一流に学ぶ 減量手術のパイオニア―笠間和典医師

(第10回)
病気治り、生まれ変わる
費用対効果の考え方は

 減量手術は、皮下脂肪の吸引・切除のような美容が目的ではない。「健康を取り戻すことだ」と笠間和典氏は強調する。

 「肥満が原因で糖尿病や高血圧、高脂血症になっている場合、それぞれの薬を使っても、症状をコントロールしようとするだけで、治るわけではありません。糖尿病がコントロールできなければ人工透析を余儀なくされ、失明、足の壊死(えし)による切断など合併症が次々と起こって最終的には死に至ります。でも、減量手術を行えば、これらの病気が完治する可能性が高いのです」

 他にも、睡眠時無呼吸症候群、ぜんそく、心血管疾患、逆流性食道炎、尿失禁、関節痛、うつ病など、減量手術で改善あるいは完治する病気は多い。

 「肥満者に多い多囊胞性卵巣症候群(PCOS)は不妊の原因になりますが、不妊治療しても妊娠しなかった患者が、減量手術を受けた後で妊娠するケースも結構あって、当院だけでも40人くらいいます。
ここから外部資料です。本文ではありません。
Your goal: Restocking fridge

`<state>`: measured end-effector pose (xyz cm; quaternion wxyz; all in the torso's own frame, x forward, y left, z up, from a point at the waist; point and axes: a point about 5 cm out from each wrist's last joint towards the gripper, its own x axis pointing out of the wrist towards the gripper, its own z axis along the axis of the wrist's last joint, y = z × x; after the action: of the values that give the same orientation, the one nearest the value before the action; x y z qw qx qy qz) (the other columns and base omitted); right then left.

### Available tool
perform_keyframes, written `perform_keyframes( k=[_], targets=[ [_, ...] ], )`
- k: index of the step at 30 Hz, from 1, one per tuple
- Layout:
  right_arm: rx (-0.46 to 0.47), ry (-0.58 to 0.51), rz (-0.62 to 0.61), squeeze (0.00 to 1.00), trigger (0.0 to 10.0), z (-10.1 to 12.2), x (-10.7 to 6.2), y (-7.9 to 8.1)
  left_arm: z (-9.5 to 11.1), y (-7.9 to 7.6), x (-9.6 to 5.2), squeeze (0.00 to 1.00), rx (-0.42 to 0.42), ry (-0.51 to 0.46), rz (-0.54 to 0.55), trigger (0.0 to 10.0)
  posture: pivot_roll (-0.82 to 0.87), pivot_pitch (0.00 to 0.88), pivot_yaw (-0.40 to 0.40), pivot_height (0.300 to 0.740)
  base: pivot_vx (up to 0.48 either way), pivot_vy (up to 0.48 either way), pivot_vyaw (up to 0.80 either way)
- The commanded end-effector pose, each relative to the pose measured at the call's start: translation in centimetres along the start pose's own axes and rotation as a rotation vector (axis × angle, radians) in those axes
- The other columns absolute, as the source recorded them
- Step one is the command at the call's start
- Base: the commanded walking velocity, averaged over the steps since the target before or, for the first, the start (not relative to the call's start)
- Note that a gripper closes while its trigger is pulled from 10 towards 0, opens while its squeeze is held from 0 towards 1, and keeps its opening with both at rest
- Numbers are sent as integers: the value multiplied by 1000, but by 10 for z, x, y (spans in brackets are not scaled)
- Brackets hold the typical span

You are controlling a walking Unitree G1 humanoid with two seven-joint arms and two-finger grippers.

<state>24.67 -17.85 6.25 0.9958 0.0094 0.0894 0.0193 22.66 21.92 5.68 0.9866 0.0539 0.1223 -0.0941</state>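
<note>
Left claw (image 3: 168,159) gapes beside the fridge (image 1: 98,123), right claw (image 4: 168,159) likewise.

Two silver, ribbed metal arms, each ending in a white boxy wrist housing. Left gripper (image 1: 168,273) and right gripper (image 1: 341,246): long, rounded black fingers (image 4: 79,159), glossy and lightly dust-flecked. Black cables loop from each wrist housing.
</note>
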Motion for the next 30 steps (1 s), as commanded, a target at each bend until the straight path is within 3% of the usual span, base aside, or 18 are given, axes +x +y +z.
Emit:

よく、赤ちゃんを外来に連れて来てくれるんですけど、やっぱりうれしいですよね」

 たとえ肥満の状態で妊娠できたとしても、妊娠経過や出産時のリスク、生まれてくる子どもが将来的に糖尿病を発症するリスクも高くなる。

  「社会全体へのメリットも大きいです。例えば糖尿病が悪化して人工透析が必要になると、1人当たり年間500万円以上、10年続ければ約5000万円の医療費がかかります。健康保険が適用されるスリーブ状胃切除術の減量手術で完治すれば、手術にかかる数十万円で済むわけですから、大幅な医療費削減になります」。一方で患者も、たとえ自費診療の胃バイパス術で約200万円払ったとしても、糖尿病の治療費などを考慮すると安くつくそうだ。